## THE TASK:
Filter the records for lines holding the string "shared".

(Data entries)
____________________
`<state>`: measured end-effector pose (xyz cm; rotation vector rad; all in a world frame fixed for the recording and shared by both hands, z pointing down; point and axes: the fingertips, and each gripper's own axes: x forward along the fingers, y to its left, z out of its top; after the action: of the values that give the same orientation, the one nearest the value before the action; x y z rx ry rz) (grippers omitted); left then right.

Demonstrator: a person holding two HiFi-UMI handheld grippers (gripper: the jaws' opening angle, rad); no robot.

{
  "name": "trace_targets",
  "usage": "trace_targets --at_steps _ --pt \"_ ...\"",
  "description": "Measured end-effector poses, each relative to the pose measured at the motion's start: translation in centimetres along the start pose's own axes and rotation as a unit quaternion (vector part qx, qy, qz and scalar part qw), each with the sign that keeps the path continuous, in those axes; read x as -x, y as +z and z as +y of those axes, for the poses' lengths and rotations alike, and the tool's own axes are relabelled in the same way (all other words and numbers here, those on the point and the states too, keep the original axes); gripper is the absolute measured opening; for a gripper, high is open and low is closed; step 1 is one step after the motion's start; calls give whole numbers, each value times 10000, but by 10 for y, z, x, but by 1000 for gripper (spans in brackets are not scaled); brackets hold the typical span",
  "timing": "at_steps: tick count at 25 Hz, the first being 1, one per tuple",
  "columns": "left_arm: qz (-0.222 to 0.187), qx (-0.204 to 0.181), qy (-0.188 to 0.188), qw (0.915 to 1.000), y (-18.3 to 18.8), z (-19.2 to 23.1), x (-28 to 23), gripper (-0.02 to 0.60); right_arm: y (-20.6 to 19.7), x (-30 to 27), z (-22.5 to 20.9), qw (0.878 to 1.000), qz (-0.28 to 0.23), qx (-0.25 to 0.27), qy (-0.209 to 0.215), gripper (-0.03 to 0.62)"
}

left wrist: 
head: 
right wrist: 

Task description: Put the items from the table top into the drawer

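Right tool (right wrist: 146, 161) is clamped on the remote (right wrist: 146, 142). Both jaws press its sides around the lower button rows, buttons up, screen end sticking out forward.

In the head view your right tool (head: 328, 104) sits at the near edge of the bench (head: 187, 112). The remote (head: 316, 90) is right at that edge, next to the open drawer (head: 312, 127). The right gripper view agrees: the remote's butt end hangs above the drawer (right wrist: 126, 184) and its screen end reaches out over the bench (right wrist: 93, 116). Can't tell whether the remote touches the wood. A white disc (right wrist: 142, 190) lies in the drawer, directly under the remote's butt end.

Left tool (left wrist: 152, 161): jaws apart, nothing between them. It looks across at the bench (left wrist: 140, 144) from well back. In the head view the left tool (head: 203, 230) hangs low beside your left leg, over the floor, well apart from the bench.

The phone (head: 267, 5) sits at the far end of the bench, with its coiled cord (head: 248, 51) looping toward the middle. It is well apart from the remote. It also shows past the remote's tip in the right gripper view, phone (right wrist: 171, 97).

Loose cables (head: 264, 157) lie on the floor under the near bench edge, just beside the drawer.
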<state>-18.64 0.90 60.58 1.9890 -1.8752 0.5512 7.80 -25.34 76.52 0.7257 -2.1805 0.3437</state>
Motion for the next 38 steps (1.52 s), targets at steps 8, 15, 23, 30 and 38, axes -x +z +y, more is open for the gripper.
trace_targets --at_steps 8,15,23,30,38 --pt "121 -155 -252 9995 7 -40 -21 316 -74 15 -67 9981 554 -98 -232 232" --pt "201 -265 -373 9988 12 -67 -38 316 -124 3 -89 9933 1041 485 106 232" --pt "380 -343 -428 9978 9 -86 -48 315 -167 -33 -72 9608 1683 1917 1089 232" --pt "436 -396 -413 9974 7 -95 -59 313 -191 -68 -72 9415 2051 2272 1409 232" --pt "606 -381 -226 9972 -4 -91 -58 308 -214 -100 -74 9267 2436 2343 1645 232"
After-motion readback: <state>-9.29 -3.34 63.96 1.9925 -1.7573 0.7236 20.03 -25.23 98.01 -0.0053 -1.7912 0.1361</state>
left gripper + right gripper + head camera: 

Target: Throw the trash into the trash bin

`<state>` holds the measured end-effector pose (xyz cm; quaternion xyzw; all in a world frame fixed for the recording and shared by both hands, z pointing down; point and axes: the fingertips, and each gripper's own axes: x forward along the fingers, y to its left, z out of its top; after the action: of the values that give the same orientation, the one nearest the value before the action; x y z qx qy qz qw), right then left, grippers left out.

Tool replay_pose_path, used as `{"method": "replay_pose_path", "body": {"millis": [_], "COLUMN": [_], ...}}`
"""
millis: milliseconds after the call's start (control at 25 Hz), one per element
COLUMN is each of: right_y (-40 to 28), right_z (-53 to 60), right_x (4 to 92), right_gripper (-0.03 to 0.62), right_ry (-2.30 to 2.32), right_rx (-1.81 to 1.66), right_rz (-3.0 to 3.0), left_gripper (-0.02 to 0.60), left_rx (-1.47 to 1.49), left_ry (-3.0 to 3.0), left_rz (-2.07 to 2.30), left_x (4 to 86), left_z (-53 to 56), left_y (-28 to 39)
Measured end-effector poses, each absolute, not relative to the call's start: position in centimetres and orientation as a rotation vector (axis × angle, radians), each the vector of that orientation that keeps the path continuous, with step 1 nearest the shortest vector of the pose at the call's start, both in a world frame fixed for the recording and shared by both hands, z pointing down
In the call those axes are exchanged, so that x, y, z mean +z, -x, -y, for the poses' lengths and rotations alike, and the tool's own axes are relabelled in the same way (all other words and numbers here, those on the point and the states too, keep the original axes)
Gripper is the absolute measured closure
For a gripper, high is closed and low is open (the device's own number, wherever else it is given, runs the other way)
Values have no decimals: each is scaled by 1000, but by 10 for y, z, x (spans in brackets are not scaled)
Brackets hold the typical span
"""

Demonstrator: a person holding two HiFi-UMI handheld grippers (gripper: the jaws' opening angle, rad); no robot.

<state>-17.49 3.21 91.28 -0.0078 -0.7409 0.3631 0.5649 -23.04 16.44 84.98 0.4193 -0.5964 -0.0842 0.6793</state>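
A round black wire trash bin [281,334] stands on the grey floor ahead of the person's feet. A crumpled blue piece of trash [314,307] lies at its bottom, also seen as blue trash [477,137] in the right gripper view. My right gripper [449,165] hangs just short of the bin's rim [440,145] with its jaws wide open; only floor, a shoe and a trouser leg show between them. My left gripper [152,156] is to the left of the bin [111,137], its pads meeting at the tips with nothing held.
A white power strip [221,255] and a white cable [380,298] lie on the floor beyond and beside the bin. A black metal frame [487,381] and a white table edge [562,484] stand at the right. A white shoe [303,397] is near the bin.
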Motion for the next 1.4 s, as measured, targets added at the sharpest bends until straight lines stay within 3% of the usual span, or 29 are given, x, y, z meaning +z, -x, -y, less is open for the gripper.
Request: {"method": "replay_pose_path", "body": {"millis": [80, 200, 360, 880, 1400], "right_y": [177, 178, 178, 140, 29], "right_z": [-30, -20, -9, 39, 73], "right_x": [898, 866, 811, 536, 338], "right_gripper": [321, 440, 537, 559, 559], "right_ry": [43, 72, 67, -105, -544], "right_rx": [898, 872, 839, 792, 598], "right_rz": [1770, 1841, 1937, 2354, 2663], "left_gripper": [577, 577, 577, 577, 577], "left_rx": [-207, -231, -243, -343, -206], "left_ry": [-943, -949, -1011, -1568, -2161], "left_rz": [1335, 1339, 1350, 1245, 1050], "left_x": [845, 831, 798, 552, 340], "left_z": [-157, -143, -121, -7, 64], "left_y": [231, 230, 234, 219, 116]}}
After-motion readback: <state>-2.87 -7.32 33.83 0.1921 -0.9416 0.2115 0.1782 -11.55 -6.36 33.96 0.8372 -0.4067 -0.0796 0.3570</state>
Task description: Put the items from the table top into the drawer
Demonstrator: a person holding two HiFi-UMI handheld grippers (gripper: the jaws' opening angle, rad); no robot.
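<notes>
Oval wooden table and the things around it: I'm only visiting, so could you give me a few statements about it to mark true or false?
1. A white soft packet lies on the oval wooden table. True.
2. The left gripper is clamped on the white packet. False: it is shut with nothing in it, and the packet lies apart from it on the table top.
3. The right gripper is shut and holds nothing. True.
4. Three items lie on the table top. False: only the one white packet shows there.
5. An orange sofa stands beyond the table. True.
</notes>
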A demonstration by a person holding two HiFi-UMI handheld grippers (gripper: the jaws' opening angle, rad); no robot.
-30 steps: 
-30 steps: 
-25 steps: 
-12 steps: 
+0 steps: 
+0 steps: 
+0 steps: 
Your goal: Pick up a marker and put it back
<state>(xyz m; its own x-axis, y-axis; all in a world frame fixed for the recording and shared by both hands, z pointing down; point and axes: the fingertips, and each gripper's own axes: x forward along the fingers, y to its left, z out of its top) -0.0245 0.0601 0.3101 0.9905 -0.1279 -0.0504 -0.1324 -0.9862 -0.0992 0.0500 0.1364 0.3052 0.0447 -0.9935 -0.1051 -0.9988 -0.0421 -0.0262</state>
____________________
## RESULT OF THIS TASK:
`<state>`: measured end-effector pose (xyz cm; rotation vector rad; all in a world frame fixed for the recording and shared by both hands, z pointing down; point and axes: the fingertips, and each gripper's own axes: x forward along the fingers, y to its left, z out of its top; after the action: of the values that give the same orientation, the one nearest the value before the action; x y z rx ry rz) (grippers omitted); left then right.
`<state>` holds the measured end-effector pose (xyz cm; quaternion xyzw; all in a world frame fixed for the recording and shared by both hands, z pointing down; point and axes: the fingertips, and each gripper's own axes: x forward along the fingers, y to its left, z out of its top; after the action: of the values that give the same orientation, the one nearest the value before the action; x y z qx qy qz qw), right then left, grippers left out.
Measured end-effector poses, each absolute, not relative to the call's start: position in centimetres and orientation as a rotation vector (axis × angle, radians), each the vector of that orientation that keeps the path continuous, with step 1 nearest the shortest vector of the pose at the call's start, both in a world frame fixed for the recording and shared by both hands, z pointing down
<state>(xyz m; its own x-axis, y-axis; all in a world frame fixed for the recording and shared by both hands, z pointing down; point and axes: the fingertips, and each gripper's own axes: x forward along the fingers, y to its left, z out of its top) -0.0245 0.0601 0.3101 0.9905 -0.1279 -0.0504 -0.1324 -0.9862 -0.0992 0.0500 0.1364 0.3052 0.0447 -0.9935 -0.1051 -0.9988 -0.0421 -0.0262</state>

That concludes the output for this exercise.